The way that these terms are used within government and the disability community indicates clearly that understanding of the complexity of relationships between impairment, disability and handicap, of the need for support and assistance, and of ways in which priority for government intervention to provide this support or assistance might be determined, is not well developed in the disability services system....The bottom line is that as long as impairment is used as a descriptor in discussing need (emphasis added) for disability services, it will be difficult to develop a genuinely functional approach to the design and provision of such services. This confusion is also evident in arguments on unmet needs and relative priority (Yeatman, 1996, 39).

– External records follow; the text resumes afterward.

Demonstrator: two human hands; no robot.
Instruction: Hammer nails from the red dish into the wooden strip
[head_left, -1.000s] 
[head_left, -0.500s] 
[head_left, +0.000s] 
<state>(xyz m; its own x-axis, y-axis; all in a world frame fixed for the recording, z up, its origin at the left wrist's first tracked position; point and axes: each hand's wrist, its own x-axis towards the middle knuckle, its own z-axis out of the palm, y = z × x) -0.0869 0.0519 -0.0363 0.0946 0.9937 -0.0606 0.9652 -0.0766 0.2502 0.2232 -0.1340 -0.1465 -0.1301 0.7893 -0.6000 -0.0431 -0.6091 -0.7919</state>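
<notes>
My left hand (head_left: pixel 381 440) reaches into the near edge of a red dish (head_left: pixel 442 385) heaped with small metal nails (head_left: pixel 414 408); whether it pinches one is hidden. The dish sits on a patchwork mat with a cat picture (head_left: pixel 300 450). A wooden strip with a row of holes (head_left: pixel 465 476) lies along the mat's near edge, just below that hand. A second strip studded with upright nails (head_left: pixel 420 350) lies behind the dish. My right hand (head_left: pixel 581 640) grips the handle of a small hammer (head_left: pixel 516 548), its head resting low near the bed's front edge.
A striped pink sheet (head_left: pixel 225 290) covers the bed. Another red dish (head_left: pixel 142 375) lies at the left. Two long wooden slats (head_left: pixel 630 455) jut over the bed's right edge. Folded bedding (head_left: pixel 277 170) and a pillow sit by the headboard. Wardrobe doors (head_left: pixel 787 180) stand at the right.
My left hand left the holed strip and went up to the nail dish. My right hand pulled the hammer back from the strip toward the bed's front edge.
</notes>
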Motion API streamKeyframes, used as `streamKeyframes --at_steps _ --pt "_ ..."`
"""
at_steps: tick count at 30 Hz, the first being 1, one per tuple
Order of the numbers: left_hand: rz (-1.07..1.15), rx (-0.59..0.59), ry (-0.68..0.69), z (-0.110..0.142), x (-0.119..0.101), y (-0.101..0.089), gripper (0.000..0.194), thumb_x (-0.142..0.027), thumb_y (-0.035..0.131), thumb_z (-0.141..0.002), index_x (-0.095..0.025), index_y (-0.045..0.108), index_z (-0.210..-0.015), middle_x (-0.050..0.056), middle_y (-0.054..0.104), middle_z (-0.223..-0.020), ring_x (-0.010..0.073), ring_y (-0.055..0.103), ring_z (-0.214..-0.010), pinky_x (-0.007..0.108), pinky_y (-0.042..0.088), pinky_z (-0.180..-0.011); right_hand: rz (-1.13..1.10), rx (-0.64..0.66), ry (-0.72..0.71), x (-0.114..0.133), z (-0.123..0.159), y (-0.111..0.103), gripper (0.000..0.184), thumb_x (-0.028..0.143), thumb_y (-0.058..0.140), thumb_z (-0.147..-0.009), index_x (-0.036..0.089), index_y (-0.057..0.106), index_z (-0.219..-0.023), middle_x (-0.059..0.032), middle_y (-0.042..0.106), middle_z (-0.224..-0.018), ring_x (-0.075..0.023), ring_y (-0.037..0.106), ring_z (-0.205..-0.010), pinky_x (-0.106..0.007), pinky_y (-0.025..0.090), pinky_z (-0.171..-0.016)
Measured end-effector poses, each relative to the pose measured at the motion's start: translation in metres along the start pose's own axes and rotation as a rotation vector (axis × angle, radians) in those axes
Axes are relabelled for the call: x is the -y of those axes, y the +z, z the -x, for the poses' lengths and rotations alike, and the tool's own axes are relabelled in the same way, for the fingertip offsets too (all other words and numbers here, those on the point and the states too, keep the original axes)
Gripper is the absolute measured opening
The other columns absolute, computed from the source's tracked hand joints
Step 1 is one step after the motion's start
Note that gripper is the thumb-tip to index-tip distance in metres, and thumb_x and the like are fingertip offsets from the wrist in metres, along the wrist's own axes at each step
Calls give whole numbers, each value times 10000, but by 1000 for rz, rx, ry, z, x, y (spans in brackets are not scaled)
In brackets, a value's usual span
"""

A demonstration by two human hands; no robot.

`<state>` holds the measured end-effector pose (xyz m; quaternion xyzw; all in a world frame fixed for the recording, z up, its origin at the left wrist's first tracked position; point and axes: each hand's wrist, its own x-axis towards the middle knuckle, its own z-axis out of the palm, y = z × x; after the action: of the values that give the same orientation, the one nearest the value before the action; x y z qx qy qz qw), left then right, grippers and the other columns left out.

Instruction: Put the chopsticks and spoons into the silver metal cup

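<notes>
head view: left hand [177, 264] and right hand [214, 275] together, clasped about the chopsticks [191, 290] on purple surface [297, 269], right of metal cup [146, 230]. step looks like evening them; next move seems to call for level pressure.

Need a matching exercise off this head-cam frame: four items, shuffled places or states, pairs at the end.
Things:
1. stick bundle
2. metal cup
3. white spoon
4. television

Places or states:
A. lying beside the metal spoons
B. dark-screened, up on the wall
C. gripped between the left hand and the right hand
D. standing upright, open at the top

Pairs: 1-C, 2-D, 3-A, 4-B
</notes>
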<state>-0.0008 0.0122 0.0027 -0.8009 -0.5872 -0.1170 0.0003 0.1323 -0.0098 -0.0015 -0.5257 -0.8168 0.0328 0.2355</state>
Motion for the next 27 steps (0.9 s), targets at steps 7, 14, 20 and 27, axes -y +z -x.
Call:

Yeatman observes that confusion in disability policies arises from inadequate definitions. The confusion casts doubt on the reliability of data about levels of demand for services both met and unmet. Many definitions are based on clinical descriptions of disability instead of emphasising the functional aspects which offer greater operational value in delivering services (43). Functional definitions of disability identify systemic environmental barriers faced by people with impairments. Reliance by policy makers on clinical definitions of disability, which lay emphasis on individual impairment, may lead to assistance programmes that overcompensate one group of individuals based on physiological impairment criteria and undercompensate others who have multiple or difficult to classify conditions. However, the person in the second, more problematic category, may face greater environmental barriers and require more targeted aid than those in the first (41).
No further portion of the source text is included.